The residence time of the dispersion in the piping 24 can be minimized by keeping the length of the piping sufficiently short or by increasing the linear velocity of the dispersion in the piping 24. This linear velocity can be increased by selecting a pump of high power or by reducing the inner diameter of the piping 24. In order to keep the quicklime dispersed in the aqueous liquid when the dispersion flows through the piping 24 whilst avoiding too much turbulence, the linear velocity of the dispersion and/or the diluted dispersion in the piping is preferably comprised between 1 and 4 m/s. The linear velocity is preferably superior to 2 m/s. These linear velocities apply in particular to the part of the piping 24 extending between the vessel 25 and the different dosing points 34A to 34C of the processing unit or units 1 A to 1 C.

Examples

1 .0. description of the processing unit and quicklime parameters

Some examples are presented here below for a method for dosing quicklime into one or more processing units using a dosing installation according to the embodiment described herein above with reference to Figure 3.
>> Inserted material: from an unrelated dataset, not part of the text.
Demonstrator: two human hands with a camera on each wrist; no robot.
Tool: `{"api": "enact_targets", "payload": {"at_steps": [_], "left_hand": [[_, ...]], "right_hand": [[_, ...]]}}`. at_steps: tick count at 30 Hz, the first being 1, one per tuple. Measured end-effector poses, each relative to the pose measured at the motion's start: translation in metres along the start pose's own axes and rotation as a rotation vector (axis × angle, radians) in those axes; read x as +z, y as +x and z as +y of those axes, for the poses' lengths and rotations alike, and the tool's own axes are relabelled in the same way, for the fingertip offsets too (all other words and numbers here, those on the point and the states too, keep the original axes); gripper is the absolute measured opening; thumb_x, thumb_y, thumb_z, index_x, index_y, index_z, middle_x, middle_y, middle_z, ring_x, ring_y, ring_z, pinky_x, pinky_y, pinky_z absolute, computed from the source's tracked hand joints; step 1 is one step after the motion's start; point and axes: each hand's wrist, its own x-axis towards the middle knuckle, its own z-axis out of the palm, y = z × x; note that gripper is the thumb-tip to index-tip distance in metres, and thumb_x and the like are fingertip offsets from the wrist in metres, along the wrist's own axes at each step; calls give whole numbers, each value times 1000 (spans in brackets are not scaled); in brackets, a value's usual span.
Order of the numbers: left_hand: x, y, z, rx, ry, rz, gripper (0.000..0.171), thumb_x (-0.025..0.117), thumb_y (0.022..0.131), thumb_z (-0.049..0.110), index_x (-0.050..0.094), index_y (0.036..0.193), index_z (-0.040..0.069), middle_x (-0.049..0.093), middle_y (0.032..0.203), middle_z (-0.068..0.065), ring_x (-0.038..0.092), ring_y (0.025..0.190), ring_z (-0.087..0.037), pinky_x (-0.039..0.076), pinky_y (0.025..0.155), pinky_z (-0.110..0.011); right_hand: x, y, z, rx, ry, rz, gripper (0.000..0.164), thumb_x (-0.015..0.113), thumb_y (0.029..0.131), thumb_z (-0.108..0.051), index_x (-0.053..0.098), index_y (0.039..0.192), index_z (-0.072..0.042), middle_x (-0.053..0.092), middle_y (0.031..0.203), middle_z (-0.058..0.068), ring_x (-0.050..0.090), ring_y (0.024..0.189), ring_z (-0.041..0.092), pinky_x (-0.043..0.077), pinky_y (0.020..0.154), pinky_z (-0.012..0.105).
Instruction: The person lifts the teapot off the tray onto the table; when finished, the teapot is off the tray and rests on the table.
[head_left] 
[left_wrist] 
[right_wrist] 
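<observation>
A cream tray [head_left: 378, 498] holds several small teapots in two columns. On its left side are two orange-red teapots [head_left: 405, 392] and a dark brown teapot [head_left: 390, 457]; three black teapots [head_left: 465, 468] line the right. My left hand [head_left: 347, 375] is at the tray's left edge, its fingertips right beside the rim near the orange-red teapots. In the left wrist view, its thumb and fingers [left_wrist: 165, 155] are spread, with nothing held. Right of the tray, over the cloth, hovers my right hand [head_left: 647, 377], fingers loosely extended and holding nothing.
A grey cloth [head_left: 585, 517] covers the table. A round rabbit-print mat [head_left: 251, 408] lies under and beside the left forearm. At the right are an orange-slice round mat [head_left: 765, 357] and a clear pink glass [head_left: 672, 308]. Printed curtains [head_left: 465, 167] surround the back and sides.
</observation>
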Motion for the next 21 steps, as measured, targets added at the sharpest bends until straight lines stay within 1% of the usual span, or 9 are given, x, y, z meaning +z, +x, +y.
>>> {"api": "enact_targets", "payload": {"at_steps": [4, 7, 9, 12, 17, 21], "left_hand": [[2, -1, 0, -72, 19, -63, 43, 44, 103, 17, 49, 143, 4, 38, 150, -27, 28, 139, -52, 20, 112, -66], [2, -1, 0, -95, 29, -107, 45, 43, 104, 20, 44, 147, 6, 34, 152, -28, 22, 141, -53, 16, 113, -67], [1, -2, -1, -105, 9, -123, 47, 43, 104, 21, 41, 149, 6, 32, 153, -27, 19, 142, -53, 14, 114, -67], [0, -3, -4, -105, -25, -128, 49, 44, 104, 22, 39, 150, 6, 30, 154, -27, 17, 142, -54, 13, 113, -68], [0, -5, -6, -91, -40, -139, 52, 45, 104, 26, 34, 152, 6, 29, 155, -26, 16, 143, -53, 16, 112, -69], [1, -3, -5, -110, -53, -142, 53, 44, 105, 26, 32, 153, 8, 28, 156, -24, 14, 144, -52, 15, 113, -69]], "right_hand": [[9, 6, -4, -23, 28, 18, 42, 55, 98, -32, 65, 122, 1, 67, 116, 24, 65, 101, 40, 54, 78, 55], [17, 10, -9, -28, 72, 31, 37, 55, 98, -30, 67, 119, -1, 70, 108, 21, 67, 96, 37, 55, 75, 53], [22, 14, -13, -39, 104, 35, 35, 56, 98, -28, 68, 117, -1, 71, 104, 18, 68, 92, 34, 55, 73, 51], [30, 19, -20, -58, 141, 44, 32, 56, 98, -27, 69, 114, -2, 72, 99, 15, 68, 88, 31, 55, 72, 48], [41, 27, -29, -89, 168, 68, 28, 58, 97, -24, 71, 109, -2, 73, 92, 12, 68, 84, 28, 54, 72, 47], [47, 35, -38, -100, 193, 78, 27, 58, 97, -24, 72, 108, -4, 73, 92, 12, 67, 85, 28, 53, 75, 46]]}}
The assembly including the screw conveyor 12, the mixing and dispersing device 10 and the centrifugal pump 14 such as presented in fig. 2 and used therein is the MHD 2000/20 device of IKA which can disperse at most 2.8 m ³ /h of dry powder in the flow of aqueous liquid. The quicklime is metered in the assembly with the metering installation described in relation with Figure 4. The maximum total flow rate of lime powder and aqueous liquid is equal to 7 m ³ /h. The maximum suspension feed to the vessel 25 (SFV) is thus equal to 7 m ³ /h. For a bulk density of the quicklime of 1 100 kg/m ³ , the maximum throughput of powdery quicklime that can be dispersed by the mixing and dispersing device 10 into the first pipe 23 is equal to 2545 kg/h.

In this process, the aqueous liquid provided to the mixing and dispersing device 10 and to the vessel 25 is water. Powdered quicklime having a dsio smaller than 3 mm is provided in the storage tank 2 and metered by means of the weighing belt 5 into the mixing and dispersing device 10. The produced dispersion is pumped by the centrifugal pump 18 of the assembly into the vessel 25. This vessel 25 has an inner volume of 0.5 m ³ but contains only at most 0.1 m ³ of (diluted) dispersion, i.e. the maximum volume of dispersion in the vessel 25, VSmax, is set to 0.1 m ³ , thus limiting the residence time in the vessel. This volume is dependent upon the feed capacity of the dosing installation, so in this case it applies to a system that has quicklime feed intake of about 2 metric tons per hour (maximum 2.8 m ³ /h).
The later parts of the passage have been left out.